A new review from BOOK BIT for WTBF-AM/FM in Troy, Alabama by the delightful “Doc” Kirby

Aug. 17, 2020

“Learning from Bryant Park: Revitalizing Cities, Town and Public Spaces” by Andrew M. Manshel (Rutgers University Press)

Bryant Park was a parade ground and open space circa 1847 in New York City. The gigantic Croton Distributing Reservoir was there, and in 1884 the name was changed to honor abolitionist William Cullen Bryant. In 1899 the New York Public Library and a new park were added, but by the 1970s it was principally known as “a haunt for drug dealers, prostitutes, and homeless people.”

That began to change in the late 1980s. The author got involved in the early 1990s, and they tried something unique. Rather than just throwing a lot of money at the park and hoping it would become nice, the renovation team talked to people who lived in the neighborhood to find out what they wanted from the public space

“Central to the success of Bryant Park was that it was a triumph of small ideas. It was not the product of grand design. Its restoration was about excellent maintenance and programming rather than extensive capital improvements. “It was based on their close observation of how people behaved in the park, once it was reopened, and building on what worked and dropping or re-engineering what didn’t. “

They learned from Bryant Park “that no place has problems so unique that it can’t benefit from learning from the successes of other places.” The process that they created is called, “Placemaking”. It worked great in New York City in Bryant Park, and in a historic and culturally critical section of Jamaica, Queens, a place that was once the de fact of capital of Long Island. Right after WWII it was one of the few places in the region where African-American families could purchase single-family homes. It was filled with high-profile cultural innovators. By the later 20th century it needed an overhaul, and the author was one of the team that re-imaged it using “placemaking.”

So what are the basic strategies of Placemaking? First, make no “grand plans”. Instead make small changes and take small steps, learning as you go.  Second, you must make people feel safe there. Perception is critical. Third, Placemaking takes patience, which is really a virtue.

“Placemaking practice should become at least as important in smaller cities and towns as it is in big city public spaces and downtowns.” Small cities often have many of the same issues that big cities do: property that goes to seed because the businesses moved out and the owner won’t spring for repairs. The author makes the point that since smaller cities have people who are even more separated by space than larger communities, there becomes a critical need for public spaces where all kinds of people can interact. Rather than staying on social media, enjoy getting to know your actual neighbors!

We’ll spend some very pleasant time with Andy Manshel discussing his new book, “Learning from Bryant Park: Revitalizing Cities, Town and Public Spaces” from Rutgers University Press. Won’t you join us this Sunday Aug. 23 on WTBF’s ON THE BOOKSHELF?

“Planning Magazine:” A Rave Review for “Learning from Bryant Park”

16 Planning July 2020 

Bryant Park from the air on movie night. The flagship success of BIDs.

MAKE SMALL PLANS

Then fix as necessary and have patience.
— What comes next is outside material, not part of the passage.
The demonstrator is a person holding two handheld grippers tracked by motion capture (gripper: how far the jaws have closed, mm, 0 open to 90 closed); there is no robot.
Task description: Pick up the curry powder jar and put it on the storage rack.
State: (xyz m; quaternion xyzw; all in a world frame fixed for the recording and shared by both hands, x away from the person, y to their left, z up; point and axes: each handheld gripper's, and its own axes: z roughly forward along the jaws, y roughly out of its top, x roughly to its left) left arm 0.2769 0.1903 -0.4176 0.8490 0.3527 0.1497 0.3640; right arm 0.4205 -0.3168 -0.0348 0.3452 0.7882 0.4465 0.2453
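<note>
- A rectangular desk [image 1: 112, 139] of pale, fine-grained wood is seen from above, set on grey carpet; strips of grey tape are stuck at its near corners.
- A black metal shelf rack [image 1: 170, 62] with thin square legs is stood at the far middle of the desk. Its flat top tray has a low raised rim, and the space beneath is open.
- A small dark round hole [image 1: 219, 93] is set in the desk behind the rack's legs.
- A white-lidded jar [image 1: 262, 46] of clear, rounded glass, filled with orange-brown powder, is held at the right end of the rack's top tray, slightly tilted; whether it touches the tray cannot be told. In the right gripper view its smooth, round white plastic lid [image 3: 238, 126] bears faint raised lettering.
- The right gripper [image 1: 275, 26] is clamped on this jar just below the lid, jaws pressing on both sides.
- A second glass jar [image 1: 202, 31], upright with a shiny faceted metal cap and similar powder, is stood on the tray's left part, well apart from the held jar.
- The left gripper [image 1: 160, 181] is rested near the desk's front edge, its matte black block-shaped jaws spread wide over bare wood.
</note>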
By Harold Henderson

THE RESURRECTION OF New York City’s Bryant Park through programming, high-quality maintenance, and attention to detail is only part of this excellent book. The title could be misleading, as Bryant Park is just the starting point, and far from the only kind of place discussed. The author takes on suburban Main Streets, smaller towns and spaces, and economic development, as well as urban places. The book manages to be both sophisticated and compulsively readable. With any luck it will do its bit to bury beyond retrieval the grandiosity of Daniel Burnham and his heirs.
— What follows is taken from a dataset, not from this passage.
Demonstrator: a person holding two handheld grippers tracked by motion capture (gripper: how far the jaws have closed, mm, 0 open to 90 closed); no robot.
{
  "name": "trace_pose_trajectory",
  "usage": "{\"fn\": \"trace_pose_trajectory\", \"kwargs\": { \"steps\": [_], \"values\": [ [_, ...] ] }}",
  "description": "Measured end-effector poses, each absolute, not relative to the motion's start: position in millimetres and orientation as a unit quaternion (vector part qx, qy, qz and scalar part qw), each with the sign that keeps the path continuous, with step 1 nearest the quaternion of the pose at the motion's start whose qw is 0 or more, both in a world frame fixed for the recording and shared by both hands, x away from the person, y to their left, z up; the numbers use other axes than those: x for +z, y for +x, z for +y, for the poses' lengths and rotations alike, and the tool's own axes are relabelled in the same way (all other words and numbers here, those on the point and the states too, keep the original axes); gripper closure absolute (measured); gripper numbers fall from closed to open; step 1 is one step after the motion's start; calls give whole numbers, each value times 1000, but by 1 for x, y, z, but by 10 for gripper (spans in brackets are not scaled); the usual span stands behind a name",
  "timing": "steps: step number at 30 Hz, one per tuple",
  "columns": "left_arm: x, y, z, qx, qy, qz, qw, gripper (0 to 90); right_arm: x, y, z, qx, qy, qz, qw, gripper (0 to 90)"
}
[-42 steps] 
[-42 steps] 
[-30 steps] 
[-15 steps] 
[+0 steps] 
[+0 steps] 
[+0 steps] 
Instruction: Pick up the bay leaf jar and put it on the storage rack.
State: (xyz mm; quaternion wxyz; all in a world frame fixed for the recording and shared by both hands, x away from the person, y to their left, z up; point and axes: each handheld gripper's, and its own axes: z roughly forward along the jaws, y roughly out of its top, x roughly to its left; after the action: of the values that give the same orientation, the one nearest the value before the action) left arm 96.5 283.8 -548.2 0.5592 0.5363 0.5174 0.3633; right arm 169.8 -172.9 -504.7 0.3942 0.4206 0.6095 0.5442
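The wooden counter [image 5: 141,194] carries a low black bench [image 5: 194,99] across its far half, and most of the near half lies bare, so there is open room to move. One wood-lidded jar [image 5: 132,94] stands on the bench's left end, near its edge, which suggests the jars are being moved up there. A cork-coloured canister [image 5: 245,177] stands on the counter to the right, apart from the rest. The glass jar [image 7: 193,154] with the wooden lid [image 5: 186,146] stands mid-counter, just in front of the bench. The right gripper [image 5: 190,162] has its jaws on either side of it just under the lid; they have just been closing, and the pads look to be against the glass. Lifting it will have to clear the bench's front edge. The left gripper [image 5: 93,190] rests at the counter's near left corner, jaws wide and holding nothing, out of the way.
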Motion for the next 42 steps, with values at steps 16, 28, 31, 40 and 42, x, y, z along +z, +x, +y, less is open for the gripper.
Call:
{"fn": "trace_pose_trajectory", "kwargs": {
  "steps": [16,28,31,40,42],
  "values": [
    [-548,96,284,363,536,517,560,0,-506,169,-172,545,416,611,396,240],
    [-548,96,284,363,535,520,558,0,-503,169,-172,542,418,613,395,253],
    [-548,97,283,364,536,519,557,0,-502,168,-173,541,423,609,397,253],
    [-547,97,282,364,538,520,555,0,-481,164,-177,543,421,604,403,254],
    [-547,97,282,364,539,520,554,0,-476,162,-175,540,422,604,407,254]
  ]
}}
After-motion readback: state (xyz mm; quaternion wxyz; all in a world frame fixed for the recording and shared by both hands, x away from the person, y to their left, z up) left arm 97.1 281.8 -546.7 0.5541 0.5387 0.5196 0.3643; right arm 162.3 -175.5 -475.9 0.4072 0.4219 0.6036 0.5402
The author discusses how he came to this point: by “making a $600,000 decision that turned out to be a mistake.” Placemaking, it turns out, is iterative. “You learn as you go. It is essential in effectively improving public space to take risks—but those risks need to be small, manageable ones, risks you can back out of with minimal damage.” The keys are making people feel safe and recognizing that it may take three to five years to revitalize a public space.

It could be dangerous to skim this book. Manshel has seen conventional economic development and finds it “better than nothing, but maybe not that much better. In my experience, over the long term, its impact is generally negligible.” (For one thing, once the government-provided subsidies go away, so do the jobs.) Placemaking, by contrast, does work, because instead of bribing or forcing, it creates places where people and businesses want to be.

The author has equally devastating on-the-ground observations on the fad of contracting out services for all but the very smallest ventures. At the Greater Jamaica Development Corporation in Queens, New York, training and hiring their own security enabled them “to hire members of the community who were far more committed to our mission than security agency employees,” and to pay them better than an outside contractor would.